Oh the things you’ll hear coming out of your own mouth you never thought possible….that is until you have children.

You can pretty much hear your own parents over your shoulder as the words come tumbling out.

I used to laugh when I overheard other parents telling their kids not to say or do ridiculous things.
Now I think I’m the one being laughed at.

It’s no surprise really considering at times I probably sound pretty silly.

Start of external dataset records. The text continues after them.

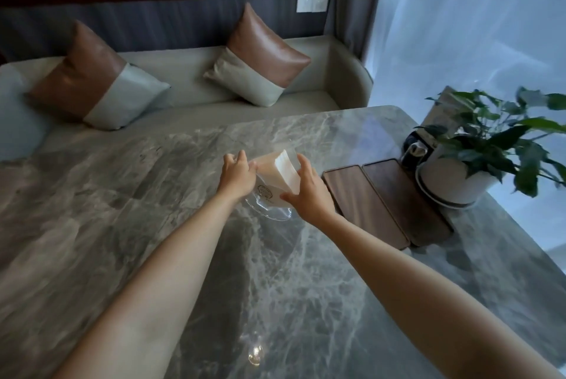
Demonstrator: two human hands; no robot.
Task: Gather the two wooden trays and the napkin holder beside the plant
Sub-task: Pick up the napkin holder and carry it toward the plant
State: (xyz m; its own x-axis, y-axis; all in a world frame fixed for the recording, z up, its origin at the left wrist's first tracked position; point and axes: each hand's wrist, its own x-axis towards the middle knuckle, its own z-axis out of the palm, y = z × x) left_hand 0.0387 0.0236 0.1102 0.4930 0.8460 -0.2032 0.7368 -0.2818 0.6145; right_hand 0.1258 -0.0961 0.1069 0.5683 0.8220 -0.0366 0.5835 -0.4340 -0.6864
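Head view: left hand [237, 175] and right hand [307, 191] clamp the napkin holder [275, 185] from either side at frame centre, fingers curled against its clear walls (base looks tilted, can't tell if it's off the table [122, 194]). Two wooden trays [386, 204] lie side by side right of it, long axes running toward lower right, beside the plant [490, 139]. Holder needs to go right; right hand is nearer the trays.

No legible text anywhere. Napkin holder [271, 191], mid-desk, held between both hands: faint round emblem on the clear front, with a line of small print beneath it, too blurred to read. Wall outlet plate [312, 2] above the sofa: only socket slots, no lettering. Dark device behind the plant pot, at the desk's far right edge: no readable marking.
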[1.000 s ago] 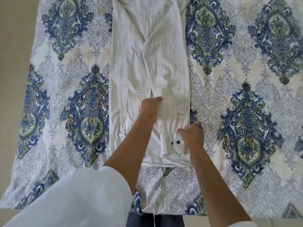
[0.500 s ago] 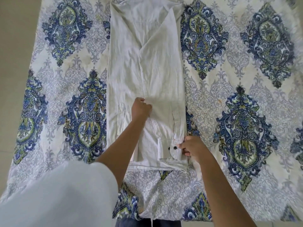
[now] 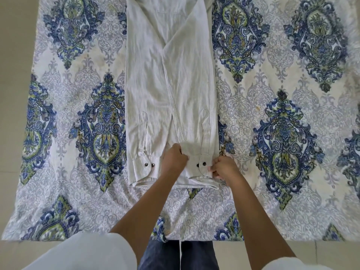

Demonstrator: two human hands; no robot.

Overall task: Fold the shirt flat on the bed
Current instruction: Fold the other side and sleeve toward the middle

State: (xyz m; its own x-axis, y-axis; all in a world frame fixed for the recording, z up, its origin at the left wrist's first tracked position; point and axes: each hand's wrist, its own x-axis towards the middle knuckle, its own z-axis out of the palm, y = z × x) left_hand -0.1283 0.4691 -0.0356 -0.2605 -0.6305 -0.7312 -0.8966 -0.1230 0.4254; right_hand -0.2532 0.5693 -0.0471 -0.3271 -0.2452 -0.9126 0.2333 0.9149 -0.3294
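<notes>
Shirt [image 3: 171, 75] is laid lengthwise down the middle of the bed [image 3: 272, 201], on a patterned bedspread [image 3: 282, 117], sides folded in to a narrow strip, far end cut off by the frame edge. One sleeve [image 3: 194, 114] is laid down the strip; its cuff [image 3: 194, 162] with two dark buttons lies just above the hem [image 3: 202, 183]. Cuff's inner edge is gripped by the left hand [image 3: 174, 158], fingers curled into the cloth. Cuff's outer edge is pinched by the right hand [image 3: 224, 169], fingertips closed on it. Other sleeve [image 3: 143, 137] lies flat beside it, untouched.

Risks, as judged:
- If the cuff is tugged too hard toward the near edge, the folded-in side could be dragged open and the strip widened.
- Uneven pull from the two hands could leave the sleeve skewed or ridged, so a later fold would be lumpy.
- Cuff could be left past the hem and show in the finished fold.
- Soft bedspread could be bunched under the hem.

Against the earlier frame: left hand was up on the sleeve, well above the cuff, and has come down to the cuff. Right hand is at the same outer edge as before.
</notes>
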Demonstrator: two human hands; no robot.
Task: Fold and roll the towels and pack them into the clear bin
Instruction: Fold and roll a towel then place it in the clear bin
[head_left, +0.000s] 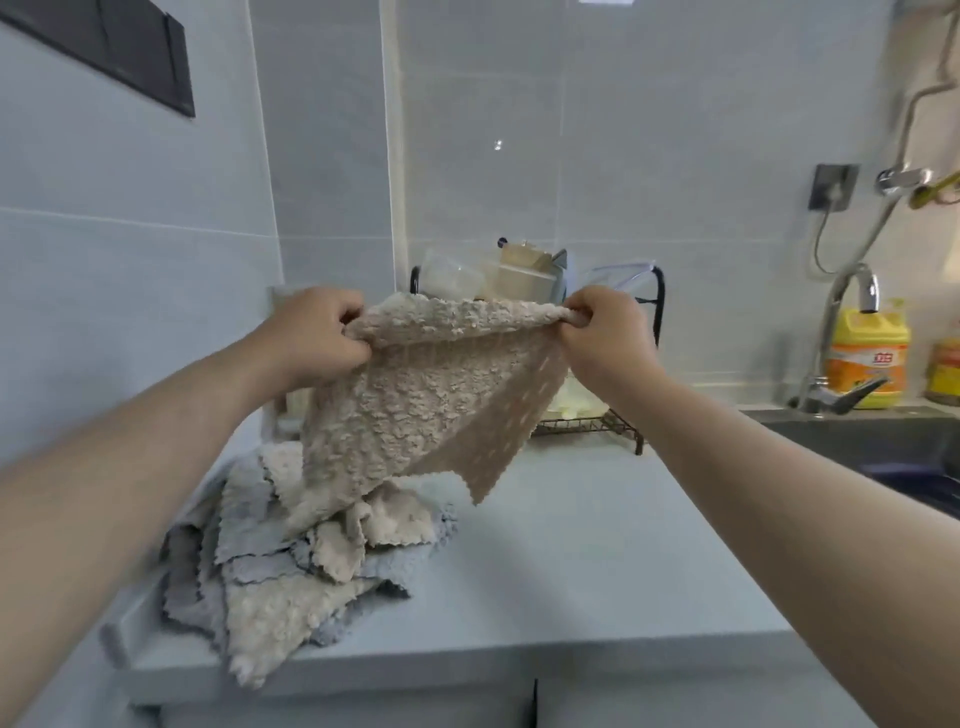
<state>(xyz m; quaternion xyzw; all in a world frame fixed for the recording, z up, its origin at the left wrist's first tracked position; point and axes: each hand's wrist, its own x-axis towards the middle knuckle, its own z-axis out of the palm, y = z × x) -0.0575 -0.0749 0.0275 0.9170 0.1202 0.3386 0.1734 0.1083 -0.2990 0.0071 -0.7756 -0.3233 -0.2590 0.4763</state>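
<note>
Held up by its top corners, a beige towel (431, 395), pinched in left hand (317, 338) and right hand (602, 338), apparently spread for folding, above the towel pile (291, 561) on the table (571, 571) below.

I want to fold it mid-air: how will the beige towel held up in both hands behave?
The beige towel looks floppy: it sags between the left hand and right hand, one corner dangling. Probably light, since pinches hold it. Its nubby pile likely grips; folding on the counter seems easier.
</note>
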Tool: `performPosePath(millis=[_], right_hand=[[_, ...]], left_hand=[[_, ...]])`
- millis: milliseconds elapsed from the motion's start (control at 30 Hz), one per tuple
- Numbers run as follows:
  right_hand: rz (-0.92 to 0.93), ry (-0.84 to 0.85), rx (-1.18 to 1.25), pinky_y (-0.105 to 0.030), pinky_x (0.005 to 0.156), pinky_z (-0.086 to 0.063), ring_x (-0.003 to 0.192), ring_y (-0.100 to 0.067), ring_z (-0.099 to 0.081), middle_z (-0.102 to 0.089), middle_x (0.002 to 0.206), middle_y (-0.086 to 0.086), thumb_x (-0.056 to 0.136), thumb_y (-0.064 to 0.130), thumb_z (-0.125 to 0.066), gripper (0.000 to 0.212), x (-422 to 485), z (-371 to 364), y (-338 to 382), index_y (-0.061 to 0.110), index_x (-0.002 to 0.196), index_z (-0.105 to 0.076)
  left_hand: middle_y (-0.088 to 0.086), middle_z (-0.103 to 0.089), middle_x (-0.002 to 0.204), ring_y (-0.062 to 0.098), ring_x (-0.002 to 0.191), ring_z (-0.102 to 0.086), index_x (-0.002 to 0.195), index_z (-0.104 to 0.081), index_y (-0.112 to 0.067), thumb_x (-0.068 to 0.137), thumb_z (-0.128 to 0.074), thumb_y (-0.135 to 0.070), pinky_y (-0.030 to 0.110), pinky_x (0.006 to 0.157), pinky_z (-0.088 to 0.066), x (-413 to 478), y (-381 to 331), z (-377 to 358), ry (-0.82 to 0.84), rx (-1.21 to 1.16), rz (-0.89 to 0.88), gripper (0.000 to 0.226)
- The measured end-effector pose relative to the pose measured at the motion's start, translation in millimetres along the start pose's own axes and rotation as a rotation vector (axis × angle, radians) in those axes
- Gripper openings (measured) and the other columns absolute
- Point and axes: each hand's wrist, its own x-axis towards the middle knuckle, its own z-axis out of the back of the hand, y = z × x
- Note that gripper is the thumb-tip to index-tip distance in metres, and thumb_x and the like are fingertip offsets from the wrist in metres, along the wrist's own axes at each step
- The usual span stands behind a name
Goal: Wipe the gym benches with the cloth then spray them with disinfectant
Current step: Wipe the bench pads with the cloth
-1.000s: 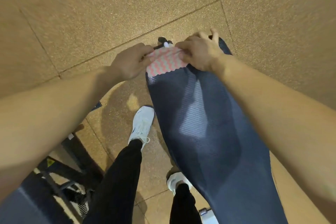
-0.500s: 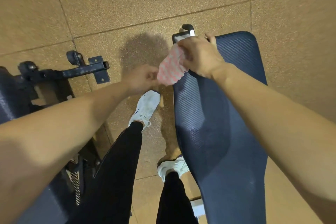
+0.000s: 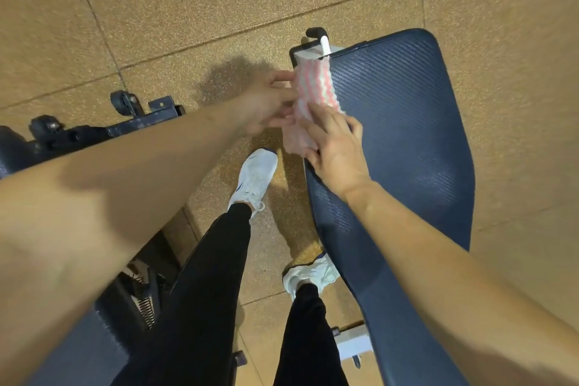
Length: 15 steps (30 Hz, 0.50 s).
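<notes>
A dark blue padded gym bench (image 3: 404, 141) runs from the upper middle down to the lower right. A pink and white striped cloth (image 3: 313, 88) hangs over the bench's left edge near its far end. My left hand (image 3: 266, 102) pinches the cloth from the left side, off the bench. My right hand (image 3: 336, 147) lies on the cloth's lower part at the bench's left edge, fingers spread over it. No spray bottle is in view.
A second bench or machine with a black metal frame (image 3: 94, 131) and springs (image 3: 142, 301) stands at the left. My legs in black trousers and white shoes (image 3: 255, 180) stand between the two benches. Brown speckled floor tiles (image 3: 188, 3) surround everything. A white bracket (image 3: 354, 345) sits under the bench.
The cloth has moved from the bench's far end to its left edge. My right hand slid nearer along that edge, and my left hand came up to grip the cloth.
</notes>
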Motion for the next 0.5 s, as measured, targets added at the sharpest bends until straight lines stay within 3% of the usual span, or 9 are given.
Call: performPosePath(millis=[167, 300, 433, 500], right_hand=[[-0.175, -0.109, 0.125, -0.024, 0.103, -0.019, 0.128, -0.020, -0.047, -0.054, 0.146, -0.005, 0.086, 0.012, -0.075, 0.051, -25.3, -0.3, 4.4, 0.016, 0.135, -0.063], [-0.447, -0.083, 0.001, -0.049, 0.109, -0.028, 0.145, -0.030, -0.031, -0.035, 0.160, -0.004, 0.088, 0.040, -0.072, 0.066, -49.4, 3.4, -18.8, 0.022, 0.146, -0.049], [-0.408, 0.131, -0.084, -0.062, 0.118, -0.022, 0.156, -0.033, -0.007, -0.012, 0.170, -0.004, 0.081, 0.060, -0.073, 0.097, -71.4, 5.8, -33.8, 0.025, 0.159, -0.028], [-0.370, 0.157, -0.090, -0.062, 0.120, -0.018, 0.157, -0.033, -0.003, -0.009, 0.171, -0.004, 0.081, 0.057, -0.075, 0.100, -75.2, 7.5, -36.8, 0.024, 0.161, -0.023]], left_hand=[[0.004, -0.072, 0.120, 0.026, 0.099, -0.076, 0.133, -0.051, -0.034, 0.096, -0.072, -0.014, 0.044, 0.083, -0.064, -3.0, 26.5, -12.9, -0.005, -0.056, 0.004, 0.047], [0.002, -0.068, 0.124, 0.025, 0.109, -0.073, 0.138, -0.048, -0.030, 0.094, -0.075, -0.015, 0.039, 0.076, -0.065, -6.7, 41.8, -26.6, -0.094, -0.056, -0.068, 0.054], [-0.001, -0.063, 0.137, 0.021, 0.123, -0.065, 0.149, -0.041, -0.032, 0.072, -0.089, -0.031, 0.050, 0.095, -0.059, -14.4, 67.5, -38.7, -0.155, 0.074, -0.172, 0.091], [-0.001, -0.059, 0.144, 0.018, 0.131, -0.059, 0.156, -0.034, -0.028, 0.078, -0.086, -0.024, 0.049, 0.107, -0.051, -23.4, 83.4, -49.1, -0.186, 0.179, -0.261, 0.093]])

The words can be normal, odd and sometimes extremely random, just like children.

So here goes:

•Don’t pick your nose.
•Don’t touch your poo.
•Don’t drink the bath water.
•That doesn’t go up your nose.
•Don’t lick the shower glass.
•Stop kicking in the bath like you are in a swimming pool.
•Slow down or you will trip over your own feet.
•What have you got in your mouth? That is not food!
•We don’t eat crayons, we draw with them.
•Don’t pat your sister’s head, she is not a dog!
•Don’t squash your sister, you know she will get you back one day.
•Don’t eat your clothes.
•Don’t eat your hair.
•I have no idea what you’re saying, it sounds like another language.
•You have to pay attention and look where you are going, you don’t have eyes in the back of your head.
•Are you even listening to me? Or am I speaking to myself?
•Your bed/the lounge is not a trampoline, don’t jump on it!
•How about you try eating your dinner (or food in general) rather than painting with it?
•Don’t wipe your hands on your clothes, unless you want to do the washing?!
•Why are you putting toys in the bin? (Probably has a lot to do with us threatening to do it, haha!)
•What did I just step in?! (Is it water or wee?)
•Don’t give me a reason to smack you.
•I’m the parent, you are my child, which makes me the boss whether you like it or not.
•Leave that straw in your drink, don’t use it as a toy!
•Don’t make me come in there.
•I’m not even going to ask how you got food up your nose.
•If you don’t start behaving I’m cancelling your birthday! (It was at this moment my husband and I agreed that we sounded like our own parents!)
•You have to brush your teeth or they might fall out.
•If I have to tell you one more time…
•Oh well we can’t go out now because you haven’t eaten your breakfast.
•An oldie but a goodie….I’ve told you once, I’ve told you a thousand times…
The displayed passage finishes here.